Obstructive HC exhibited a 3.75 m/s pulsed wave Doppler velocity of the LV outflow tract at rest and 4.38 m/s during the Valsalva maneuver; 15.2-mm interventricular septal thickness was observed at end-diastole, and this was Maron type 2 HC. He was aged 39 years and had a family history of SCD; his father had died suddenly at age 45 years while sleeping.
The mean age for apical HC was 51.3 years. The most thickened apical wall of pure-type apical HC was 16 mm. Mixed-type apical HC represented the apicolateral wall dominant type (apicolateral wall 15.2 mm, true apex 10.2 mm, and apicoseptal wall 10.2 mm with echocardiography) and was confirmed with cMRI (apicolateral wall 16.3 mm, true apex 11.3 mm, and apicoseptal wall 10.9 mm).

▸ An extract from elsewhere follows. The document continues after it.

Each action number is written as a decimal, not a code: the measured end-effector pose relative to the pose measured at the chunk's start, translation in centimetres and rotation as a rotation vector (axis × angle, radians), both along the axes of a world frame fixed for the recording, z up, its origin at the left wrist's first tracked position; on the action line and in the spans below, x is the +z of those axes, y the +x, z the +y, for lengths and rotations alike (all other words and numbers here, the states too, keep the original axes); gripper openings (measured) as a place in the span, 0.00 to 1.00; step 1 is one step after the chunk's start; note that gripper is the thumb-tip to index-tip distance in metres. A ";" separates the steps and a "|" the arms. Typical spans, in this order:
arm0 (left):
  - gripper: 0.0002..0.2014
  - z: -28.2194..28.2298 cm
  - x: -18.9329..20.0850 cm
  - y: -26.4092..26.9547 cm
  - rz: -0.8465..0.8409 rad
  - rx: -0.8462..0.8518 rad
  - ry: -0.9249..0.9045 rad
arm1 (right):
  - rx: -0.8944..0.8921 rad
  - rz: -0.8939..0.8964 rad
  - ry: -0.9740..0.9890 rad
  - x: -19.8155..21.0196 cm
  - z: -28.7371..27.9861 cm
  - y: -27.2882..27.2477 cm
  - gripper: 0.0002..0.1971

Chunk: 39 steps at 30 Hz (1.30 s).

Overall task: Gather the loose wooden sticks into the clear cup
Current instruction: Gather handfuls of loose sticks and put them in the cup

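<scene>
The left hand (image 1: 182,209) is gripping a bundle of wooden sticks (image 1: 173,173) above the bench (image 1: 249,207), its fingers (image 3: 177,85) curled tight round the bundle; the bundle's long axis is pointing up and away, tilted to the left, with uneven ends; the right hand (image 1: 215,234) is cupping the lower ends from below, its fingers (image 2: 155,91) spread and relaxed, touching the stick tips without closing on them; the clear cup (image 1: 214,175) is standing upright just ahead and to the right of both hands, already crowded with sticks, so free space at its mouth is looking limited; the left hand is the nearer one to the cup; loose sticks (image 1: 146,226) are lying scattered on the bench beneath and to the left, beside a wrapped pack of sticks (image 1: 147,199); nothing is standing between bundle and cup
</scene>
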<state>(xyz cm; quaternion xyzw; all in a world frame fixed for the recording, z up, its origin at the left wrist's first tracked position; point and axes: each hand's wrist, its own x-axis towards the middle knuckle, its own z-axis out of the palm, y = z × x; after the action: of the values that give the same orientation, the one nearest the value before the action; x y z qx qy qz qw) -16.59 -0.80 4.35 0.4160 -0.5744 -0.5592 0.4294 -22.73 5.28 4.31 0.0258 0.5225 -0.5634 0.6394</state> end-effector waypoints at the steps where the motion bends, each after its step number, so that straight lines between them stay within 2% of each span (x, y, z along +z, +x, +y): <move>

The patient with apicolateral wall dominant apical HC had a family history of SCD; 3 of 4 of his siblings had died suddenly while at rest when they were not yet 35 years old.
Echocardiography showed all normal diastolic function except 1 grade 1 diastolic dysfunction in the benign group, 1 grade 1 diastolic dysfunction of 8 ADPMs, 2 grade 2 diastolic dysfunctions of 3 apical HCs, and 1 grade 2 diastolic dysfunction of 1 obstructive HC.
There was no significant coronary artery diameter stenosis in cardiac computed tomography angiography and myocardial delayed gadolinium enhancement in cMRI in all investigated patients.